Task item: Show all lines below holding the string "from".
*** Opening Data provided ***
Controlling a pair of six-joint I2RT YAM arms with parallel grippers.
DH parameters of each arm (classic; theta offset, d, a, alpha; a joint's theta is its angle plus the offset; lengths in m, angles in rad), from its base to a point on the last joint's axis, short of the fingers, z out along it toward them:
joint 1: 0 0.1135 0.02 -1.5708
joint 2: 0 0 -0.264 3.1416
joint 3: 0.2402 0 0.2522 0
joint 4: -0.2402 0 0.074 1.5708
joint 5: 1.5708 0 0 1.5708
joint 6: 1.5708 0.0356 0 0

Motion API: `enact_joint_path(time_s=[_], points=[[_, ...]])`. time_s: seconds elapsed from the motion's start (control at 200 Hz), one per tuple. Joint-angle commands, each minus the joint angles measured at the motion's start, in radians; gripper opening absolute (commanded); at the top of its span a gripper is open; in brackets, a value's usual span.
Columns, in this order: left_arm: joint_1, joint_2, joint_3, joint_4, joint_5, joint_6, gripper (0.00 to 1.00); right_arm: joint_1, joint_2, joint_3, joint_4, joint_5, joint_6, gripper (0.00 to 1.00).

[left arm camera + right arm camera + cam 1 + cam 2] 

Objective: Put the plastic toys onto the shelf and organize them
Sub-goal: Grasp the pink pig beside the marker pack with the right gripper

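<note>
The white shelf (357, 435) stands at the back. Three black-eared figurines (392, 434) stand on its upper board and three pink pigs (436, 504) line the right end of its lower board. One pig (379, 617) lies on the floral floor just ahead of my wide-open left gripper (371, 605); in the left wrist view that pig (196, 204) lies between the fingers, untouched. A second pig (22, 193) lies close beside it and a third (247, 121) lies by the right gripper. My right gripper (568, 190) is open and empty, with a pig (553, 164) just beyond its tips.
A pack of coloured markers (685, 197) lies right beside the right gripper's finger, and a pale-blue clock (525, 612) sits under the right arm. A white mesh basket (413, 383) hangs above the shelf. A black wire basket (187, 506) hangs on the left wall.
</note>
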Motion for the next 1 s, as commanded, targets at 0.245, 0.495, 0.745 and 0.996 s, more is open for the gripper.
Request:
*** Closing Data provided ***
Answer section:
DH parameters of each arm (classic; theta offset, d, a, alpha; a joint's theta is its angle plus the offset; lengths in m, angles in rad), from its base to a point on the last joint's axis, short of the fingers, z out along it toward them:
Motion API: `enact_joint_path(time_s=[_], points=[[_, ...]])`. time_s: seconds elapsed from the motion's start (control at 200 Hz), one per tuple. Joint-angle commands, each minus the joint angles measured at the motion's start, in radians; gripper opening absolute (commanded); at the top of its span a gripper is open; in brackets, a value's usual span.

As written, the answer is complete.